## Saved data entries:
++++++++++
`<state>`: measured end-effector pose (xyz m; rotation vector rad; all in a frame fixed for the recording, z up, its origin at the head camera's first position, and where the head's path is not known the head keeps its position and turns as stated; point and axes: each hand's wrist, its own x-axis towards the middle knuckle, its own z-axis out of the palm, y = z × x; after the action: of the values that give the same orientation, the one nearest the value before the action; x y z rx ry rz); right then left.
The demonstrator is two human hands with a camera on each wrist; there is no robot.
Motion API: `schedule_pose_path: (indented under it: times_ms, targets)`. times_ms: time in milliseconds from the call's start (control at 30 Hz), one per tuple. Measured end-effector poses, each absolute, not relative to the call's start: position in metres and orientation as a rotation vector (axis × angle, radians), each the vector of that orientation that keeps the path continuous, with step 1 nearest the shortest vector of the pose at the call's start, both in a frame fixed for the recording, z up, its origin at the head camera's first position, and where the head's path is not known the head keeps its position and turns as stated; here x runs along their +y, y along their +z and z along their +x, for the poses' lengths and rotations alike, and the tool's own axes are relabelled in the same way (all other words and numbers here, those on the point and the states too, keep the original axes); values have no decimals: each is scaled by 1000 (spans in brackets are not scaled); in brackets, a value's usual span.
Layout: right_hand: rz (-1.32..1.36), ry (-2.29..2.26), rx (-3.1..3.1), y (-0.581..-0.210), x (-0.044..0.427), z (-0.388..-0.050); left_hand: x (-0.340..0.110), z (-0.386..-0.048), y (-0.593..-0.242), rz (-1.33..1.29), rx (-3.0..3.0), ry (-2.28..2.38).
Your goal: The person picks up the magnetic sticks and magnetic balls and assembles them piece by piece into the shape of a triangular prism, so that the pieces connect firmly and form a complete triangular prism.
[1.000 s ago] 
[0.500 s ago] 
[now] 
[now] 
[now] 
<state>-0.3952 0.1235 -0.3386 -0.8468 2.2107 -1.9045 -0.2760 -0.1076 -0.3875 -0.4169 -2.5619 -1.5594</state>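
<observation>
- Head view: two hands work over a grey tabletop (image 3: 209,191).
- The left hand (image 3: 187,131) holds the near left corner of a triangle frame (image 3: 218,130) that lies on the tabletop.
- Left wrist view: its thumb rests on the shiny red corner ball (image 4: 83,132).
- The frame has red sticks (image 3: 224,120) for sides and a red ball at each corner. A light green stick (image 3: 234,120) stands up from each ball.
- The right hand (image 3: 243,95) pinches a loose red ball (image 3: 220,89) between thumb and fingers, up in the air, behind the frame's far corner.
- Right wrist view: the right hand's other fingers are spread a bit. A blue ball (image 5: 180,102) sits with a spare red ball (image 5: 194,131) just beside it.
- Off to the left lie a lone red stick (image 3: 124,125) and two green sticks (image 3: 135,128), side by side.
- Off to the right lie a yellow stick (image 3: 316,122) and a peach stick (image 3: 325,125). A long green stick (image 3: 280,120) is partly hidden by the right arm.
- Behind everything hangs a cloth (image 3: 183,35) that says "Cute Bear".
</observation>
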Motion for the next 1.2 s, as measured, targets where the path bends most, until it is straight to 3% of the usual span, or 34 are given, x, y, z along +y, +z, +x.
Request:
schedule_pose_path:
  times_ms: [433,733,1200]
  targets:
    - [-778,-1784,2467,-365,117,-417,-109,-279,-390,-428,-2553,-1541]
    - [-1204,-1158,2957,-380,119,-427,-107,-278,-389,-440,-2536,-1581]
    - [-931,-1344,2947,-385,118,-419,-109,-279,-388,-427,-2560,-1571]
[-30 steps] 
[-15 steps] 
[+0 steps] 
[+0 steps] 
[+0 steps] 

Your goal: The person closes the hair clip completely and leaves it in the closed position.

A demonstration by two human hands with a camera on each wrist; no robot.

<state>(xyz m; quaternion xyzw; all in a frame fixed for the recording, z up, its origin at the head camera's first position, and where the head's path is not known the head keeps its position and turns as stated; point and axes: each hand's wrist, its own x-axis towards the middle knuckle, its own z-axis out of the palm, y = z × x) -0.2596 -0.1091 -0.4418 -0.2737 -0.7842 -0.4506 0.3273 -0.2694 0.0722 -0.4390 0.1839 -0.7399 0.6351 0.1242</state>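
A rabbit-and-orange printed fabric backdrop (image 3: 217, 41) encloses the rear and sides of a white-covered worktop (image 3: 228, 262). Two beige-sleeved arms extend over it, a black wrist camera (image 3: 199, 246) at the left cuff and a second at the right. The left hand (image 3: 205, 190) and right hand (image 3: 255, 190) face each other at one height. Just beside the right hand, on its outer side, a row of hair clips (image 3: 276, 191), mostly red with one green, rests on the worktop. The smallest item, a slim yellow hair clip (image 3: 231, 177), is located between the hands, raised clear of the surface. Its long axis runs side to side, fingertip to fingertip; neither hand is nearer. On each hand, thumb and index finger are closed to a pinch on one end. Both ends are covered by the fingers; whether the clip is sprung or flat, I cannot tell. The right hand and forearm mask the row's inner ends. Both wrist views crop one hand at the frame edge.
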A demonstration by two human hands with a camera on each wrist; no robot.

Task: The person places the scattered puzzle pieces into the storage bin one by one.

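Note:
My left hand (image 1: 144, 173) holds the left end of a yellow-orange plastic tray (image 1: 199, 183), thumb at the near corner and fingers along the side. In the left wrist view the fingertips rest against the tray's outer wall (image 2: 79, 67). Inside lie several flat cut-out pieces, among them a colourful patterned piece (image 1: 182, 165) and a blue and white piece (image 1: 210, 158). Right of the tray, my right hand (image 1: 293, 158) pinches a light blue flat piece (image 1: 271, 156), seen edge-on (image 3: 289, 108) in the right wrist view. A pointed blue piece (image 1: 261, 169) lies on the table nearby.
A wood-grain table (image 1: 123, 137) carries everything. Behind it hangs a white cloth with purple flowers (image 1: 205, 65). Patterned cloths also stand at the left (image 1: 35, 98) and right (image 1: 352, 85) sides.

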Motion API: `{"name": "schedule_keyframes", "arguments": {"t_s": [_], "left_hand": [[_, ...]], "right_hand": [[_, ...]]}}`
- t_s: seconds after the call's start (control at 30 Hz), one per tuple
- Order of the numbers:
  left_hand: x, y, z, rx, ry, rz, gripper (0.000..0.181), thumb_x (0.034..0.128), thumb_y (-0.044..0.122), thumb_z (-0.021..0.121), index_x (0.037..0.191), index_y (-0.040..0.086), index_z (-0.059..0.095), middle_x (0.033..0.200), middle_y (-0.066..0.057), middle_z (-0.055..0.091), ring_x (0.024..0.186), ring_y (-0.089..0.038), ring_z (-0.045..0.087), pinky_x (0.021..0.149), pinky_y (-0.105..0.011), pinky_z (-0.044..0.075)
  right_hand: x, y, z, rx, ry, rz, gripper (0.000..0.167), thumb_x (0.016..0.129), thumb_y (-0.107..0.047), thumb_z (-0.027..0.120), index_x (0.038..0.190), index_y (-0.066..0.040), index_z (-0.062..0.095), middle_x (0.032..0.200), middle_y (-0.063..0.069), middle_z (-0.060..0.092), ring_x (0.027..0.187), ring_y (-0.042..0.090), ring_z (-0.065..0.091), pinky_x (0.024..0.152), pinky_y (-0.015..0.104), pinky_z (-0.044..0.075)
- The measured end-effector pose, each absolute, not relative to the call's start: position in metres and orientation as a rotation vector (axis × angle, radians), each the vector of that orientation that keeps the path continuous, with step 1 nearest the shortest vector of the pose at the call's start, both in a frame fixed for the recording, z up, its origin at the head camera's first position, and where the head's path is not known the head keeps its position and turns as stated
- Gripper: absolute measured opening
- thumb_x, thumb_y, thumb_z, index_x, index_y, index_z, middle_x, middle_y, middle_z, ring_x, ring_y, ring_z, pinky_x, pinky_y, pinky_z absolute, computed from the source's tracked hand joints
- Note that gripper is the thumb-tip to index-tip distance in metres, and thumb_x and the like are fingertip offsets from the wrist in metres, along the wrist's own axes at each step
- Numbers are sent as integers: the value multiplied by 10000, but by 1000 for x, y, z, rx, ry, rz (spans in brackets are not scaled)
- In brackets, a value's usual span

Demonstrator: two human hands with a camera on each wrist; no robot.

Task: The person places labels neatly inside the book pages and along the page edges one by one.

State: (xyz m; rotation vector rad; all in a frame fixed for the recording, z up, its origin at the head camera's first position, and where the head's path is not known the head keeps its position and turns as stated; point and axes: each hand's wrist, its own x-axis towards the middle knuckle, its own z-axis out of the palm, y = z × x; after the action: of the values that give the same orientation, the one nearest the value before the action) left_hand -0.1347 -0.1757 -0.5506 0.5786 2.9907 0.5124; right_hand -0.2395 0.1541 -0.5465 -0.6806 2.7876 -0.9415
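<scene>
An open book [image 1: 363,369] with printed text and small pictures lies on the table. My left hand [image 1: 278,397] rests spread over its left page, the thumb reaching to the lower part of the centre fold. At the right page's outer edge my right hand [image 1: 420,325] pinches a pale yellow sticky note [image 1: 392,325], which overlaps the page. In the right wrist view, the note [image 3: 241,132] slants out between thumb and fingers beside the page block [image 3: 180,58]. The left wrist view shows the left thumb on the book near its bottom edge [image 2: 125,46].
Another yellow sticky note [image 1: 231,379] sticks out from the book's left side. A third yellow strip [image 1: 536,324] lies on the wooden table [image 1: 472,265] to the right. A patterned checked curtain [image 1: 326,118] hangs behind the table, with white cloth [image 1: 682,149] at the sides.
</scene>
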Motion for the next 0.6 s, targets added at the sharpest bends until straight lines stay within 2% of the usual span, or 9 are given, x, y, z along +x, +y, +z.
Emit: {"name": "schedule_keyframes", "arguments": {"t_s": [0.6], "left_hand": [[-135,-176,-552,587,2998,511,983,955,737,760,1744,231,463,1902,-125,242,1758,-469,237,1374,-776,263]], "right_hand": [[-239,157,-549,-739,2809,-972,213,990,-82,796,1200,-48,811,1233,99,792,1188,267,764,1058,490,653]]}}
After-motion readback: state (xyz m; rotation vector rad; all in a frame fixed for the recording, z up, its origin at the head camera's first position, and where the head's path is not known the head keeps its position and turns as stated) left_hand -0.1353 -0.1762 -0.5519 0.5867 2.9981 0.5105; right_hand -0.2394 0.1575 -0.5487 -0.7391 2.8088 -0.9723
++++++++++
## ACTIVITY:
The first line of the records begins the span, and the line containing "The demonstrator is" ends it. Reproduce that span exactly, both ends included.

## RESULT BELOW:
`<state>`: measured end-effector pose (xyz m; rotation vector rad; all in a frame fixed for the recording, z up, its origin at the head camera's first position, and where the head's path is not known the head keeps its position and turns as stated; point and axes: each hand's wrist, its own x-axis towards the middle knuckle, its own z-axis out of the palm, y = z × x; after the action: of the values that give the same orientation, the one nearest the value before the action; x y z rx ry rz); right then left.
The demonstrator is two human hands with a camera on each wrist; there is no robot.

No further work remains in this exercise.